--- Supplied information Enclosed Below ---
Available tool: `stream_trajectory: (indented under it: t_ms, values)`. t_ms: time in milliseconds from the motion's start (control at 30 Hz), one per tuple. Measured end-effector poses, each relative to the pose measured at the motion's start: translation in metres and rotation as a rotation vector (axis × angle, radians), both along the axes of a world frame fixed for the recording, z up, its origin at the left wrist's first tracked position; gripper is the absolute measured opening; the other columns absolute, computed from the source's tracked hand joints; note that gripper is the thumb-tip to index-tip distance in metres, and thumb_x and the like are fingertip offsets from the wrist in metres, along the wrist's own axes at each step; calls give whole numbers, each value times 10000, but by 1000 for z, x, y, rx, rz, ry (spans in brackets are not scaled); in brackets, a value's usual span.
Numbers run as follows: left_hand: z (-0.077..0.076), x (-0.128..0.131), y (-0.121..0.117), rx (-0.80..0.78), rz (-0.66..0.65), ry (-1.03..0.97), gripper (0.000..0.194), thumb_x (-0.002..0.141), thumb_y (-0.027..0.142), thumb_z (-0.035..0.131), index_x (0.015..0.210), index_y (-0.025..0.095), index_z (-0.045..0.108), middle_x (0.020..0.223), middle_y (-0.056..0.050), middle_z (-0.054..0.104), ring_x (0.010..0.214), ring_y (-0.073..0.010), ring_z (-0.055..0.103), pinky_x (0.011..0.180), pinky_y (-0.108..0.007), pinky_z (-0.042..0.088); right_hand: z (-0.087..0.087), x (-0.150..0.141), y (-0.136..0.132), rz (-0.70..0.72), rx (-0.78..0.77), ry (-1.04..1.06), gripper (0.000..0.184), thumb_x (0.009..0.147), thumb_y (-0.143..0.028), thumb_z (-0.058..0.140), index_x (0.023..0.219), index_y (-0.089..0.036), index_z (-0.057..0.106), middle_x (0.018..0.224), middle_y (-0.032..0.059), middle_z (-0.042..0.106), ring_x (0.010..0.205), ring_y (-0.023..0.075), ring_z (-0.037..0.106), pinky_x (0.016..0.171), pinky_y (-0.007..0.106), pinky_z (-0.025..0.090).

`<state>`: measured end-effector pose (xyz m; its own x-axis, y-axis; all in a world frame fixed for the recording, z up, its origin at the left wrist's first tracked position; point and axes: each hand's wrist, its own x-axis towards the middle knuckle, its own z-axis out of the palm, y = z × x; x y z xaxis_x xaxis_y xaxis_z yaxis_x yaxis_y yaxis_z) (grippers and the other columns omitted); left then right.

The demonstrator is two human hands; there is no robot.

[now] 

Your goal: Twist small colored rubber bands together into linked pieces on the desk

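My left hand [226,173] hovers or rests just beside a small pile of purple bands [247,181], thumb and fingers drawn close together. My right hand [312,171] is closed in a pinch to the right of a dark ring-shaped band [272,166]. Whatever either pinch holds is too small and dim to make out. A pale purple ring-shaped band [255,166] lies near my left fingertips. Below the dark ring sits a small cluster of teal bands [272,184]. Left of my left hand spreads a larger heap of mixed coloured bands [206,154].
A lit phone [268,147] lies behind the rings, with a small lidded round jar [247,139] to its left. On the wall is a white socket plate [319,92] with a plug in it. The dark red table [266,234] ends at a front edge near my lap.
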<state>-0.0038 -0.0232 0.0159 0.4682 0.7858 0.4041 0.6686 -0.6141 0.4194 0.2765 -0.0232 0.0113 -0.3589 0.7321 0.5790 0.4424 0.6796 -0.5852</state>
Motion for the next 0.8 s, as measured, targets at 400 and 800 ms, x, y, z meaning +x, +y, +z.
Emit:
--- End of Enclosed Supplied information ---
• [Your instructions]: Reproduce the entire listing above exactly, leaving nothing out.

• [Answer to this exercise]:
Available tool: `stream_trajectory: (indented under it: t_ms, values)`. t_ms: time in milliseconds from the motion's start (control at 30 Hz), one per tuple. Measured end-effector poses, each relative to the pose measured at the motion's start: translation in metres and rotation as a rotation vector (axis × angle, radians), both along the axes of a world frame fixed for the recording, z up, its origin at the left wrist's first tracked position; gripper is the absolute measured opening; the other columns absolute, computed from the source's tracked hand joints; note that gripper is the thumb-tip to index-tip distance in metres, and thumb_x and the like are fingertip offsets from the wrist in metres, along the wrist's own axes at each step; calls give whole numbers, each value times 10000, but by 1000 for z, x, y, rx, rz, ry (spans in brackets are not scaled); in brackets, a value's usual span.
Numbers run as follows: left_hand: z (-0.077..0.076), x (-0.128..0.131), y (-0.121..0.117), rx (-0.80..0.78), rz (-0.66..0.65), ry (-1.03..0.97), gripper (0.000..0.194), thumb_x (-0.002..0.141), thumb_y (-0.027..0.142), thumb_z (-0.035..0.131), index_x (0.015..0.210), index_y (-0.025..0.095), index_z (-0.045..0.108), middle_x (0.020..0.223), middle_y (-0.056..0.050), middle_z (-0.054..0.104), ring_x (0.010..0.214), ring_y (-0.073..0.010), ring_z (-0.055..0.103), pinky_x (0.011..0.180), pinky_y (-0.108..0.007), pinky_z (-0.042..0.088); right_hand: z (-0.087..0.087), x (-0.150..0.141), y (-0.136..0.132), rz (-0.70..0.72), rx (-0.78..0.77), ry (-1.04..1.06), gripper (0.000..0.184), thumb_x (0.009..0.147), thumb_y (-0.143..0.028), thumb_z (-0.058..0.140), index_x (0.023..0.219), index_y (-0.089..0.036), index_z (-0.057..0.106), middle_x (0.018..0.224), middle_y (-0.032..0.059), middle_z (-0.042..0.106), ring_x (0.010..0.205), ring_y (-0.023..0.075), ring_z (-0.037..0.106), pinky_x (0.016..0.171), pinky_y (-0.007..0.106), pinky_z (-0.025..0.090).

`<state>`: measured end-effector pose (xyz m; its own x-axis, y-axis; all in a world frame fixed for the recording, z up, its origin at the left wrist's first tracked position; point and axes: each hand's wrist, its own x-axis towards the middle knuckle, its own z-axis out of the palm, y = z × x; x y z xaxis_x xaxis_y xaxis_z yaxis_x yaxis_y yaxis_z) (grippers and the other columns omitted); left then right.

The demonstrator is two human hands; there is no robot.

[now] 

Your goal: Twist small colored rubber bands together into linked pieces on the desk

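My left hand [226,173] hovers or rests just beside a small pile of purple bands [247,181], thumb and fingers drawn close together. My right hand [312,171] is closed in a pinch to the right of a dark ring-shaped band [272,166]. Whatever either pinch holds is too small and dim to make out. A pale purple ring-shaped band [255,166] lies near my left fingertips. Below the dark ring sits a small cluster of teal bands [272,184]. Left of my left hand spreads a larger heap of mixed coloured bands [206,154].
A lit phone [268,147] lies behind the rings, with a small lidded round jar [247,139] to its left. On the wall is a white socket plate [319,92] with a plug in it. The dark red table [266,234] ends at a front edge near my lap.
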<state>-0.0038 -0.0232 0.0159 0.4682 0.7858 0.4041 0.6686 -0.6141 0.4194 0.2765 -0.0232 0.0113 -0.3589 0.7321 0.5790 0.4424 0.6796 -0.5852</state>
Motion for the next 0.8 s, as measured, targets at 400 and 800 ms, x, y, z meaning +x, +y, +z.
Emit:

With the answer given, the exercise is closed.